Scientists have long hoped and theoretical That the most common type of star in our universe – called an M dwarf – could host nearby planets with atmospheres, potentially rich in carbon and ideal for creating life. But in a new study of a world orbiting an M dwarf 66 light-years from Earth, researchers found no indication that such a planet could retain an atmosphere at all.

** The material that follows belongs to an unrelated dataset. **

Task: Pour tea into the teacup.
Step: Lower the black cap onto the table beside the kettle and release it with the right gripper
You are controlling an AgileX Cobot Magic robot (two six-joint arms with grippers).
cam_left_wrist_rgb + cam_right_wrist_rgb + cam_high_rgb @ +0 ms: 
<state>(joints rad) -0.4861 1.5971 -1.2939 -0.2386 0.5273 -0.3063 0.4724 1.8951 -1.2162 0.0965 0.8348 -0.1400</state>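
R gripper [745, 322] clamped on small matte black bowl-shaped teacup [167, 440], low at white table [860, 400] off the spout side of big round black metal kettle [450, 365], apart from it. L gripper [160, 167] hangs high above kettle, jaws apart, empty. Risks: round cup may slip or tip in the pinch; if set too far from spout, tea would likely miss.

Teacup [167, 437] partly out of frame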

Without a carbon-rich atmosphere, the planet is unlikely to be hospitable to living organisms. Carbon molecules are, after all, the building blocks of life. The results don’t bode well for other types of planets orbiting M dwarfs, said Michelle Hill, a planetary scientist and doctoral candidate at the University of California, Riverside.
“The pressure from the star’s radiation is enormous, enough to push out the planet’s atmosphere,” Hill said. In a post on the university’s website.
M dwarf stars are known to be fickle, emitting solar flares and raining radiation on nearby celestial bodies.
But for years, it was hoped that the relatively large planets orbiting near M dwarfs could be in Goldilocks’ environment, close enough to their young star to remain warm and large enough to cling to their atmosphere.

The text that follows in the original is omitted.